2ª observação - No Termo de referência de contratação de serviços de dragagem de manutenção dos trechos 1, 2, 3 e 4 do Canal de Acesso e dos acessos aos berços de atracação do Porto de Santos consta:
Item 12.1: Os preços deverão ser cotados em conformidade com a Planilha de Serviços, Quantidades e Preços cuja quantidade total é de 4.300.000 m³. A área técnica da Codesp admite como valores iniciais para os trechos 1, 2, 3 e 4 os volumes de: 2.200.000m³; 500.000m³; 600.000m³ e 1.600.000m³ respectivamente, totalizando 4.900.000m³, o que contraria frontalmente o Edital. Mais ainda: ao admitir o pagamento de 733.333m³; 83.333m³; 100.000m³ e 533.333m³, dispensando a medição nos termos do Edital e do Termo de Referência, acresce 1.449.999m³ no contrato em vigor, correspondente a 33,72% do seu objeto, o que desrespeitaria a Lei 8.666/1993, que regulamenta as normas para licitações e contratos da Administração Pública.
3ª observação - A mesma Lei 8.666/1993 determina que o limite para acréscimos em obras públicas deve respeitar o limite de 25% do valor inicial atualizado do contrato.
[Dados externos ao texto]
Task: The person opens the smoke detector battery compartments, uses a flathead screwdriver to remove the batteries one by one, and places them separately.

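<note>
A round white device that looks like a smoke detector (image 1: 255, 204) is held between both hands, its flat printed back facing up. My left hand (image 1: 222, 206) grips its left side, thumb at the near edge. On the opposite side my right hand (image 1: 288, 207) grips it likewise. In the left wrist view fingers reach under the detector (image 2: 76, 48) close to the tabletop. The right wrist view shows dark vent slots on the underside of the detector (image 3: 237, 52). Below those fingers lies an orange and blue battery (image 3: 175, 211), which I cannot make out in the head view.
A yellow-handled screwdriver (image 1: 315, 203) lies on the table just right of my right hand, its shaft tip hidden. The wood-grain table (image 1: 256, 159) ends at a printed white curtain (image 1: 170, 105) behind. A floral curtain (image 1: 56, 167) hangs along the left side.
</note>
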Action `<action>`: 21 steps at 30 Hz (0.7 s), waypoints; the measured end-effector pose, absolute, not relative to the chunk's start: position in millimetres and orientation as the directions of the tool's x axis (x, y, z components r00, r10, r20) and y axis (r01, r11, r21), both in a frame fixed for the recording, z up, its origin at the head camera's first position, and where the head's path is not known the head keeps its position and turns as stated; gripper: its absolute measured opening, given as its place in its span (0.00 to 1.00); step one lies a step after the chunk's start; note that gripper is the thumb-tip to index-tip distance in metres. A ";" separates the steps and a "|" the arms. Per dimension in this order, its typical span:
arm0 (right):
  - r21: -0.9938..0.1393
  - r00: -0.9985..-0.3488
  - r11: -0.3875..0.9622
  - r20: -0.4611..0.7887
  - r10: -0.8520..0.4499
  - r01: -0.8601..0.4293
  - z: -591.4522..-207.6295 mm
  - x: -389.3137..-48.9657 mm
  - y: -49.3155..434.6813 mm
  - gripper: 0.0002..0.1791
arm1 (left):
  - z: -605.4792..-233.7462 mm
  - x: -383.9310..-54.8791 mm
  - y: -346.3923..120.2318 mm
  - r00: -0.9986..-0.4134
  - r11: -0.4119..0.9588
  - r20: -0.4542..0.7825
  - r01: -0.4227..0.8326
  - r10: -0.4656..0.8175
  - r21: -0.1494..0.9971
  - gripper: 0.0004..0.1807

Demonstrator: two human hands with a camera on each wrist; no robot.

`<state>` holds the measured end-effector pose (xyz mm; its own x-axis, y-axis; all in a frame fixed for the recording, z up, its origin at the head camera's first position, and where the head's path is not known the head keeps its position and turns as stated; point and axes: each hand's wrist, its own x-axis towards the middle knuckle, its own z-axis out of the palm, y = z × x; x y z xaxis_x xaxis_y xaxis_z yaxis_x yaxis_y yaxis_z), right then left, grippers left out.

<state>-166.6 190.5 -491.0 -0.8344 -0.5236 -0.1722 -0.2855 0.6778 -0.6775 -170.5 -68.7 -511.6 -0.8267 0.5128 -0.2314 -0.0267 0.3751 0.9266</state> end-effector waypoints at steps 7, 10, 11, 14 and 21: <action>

Por isso, apesar do cálculo da Codesp sugerir o pagamento no estranho valor de R$ 22.744.000,00 à Dragabrás foram pagos "somente" R$ 18.000.000,00. Como caracterizar essa suposta perda de recursos pela empresa contratada? Em quais trechos ocorreu dragagem maior como sugere a área técnica da Codesp? E por que a Companhia pagou R$ 18.000.000,00 se era solicitado, já que os itens 1 e 2 foram invalidades, R$ 4.744.801,47?
4ª observação - Independente das incoerências apontadas nas observações anteriores, a Companhia Docas, ao não aceitar os dois primeiros quesitos propostos pela contratada, deveria igualmente desconsiderar o terceiro, uma vez que o mesmo está pautado e totalmente vinculado aos problemas advindos das paralisações da draga Pearl River.
Com tantas questões pairando no ar, cabe à diretoria-executiva e ao Consad esclarecer as divergências apontadas e conseguir fazer prevalecer a sua verdade.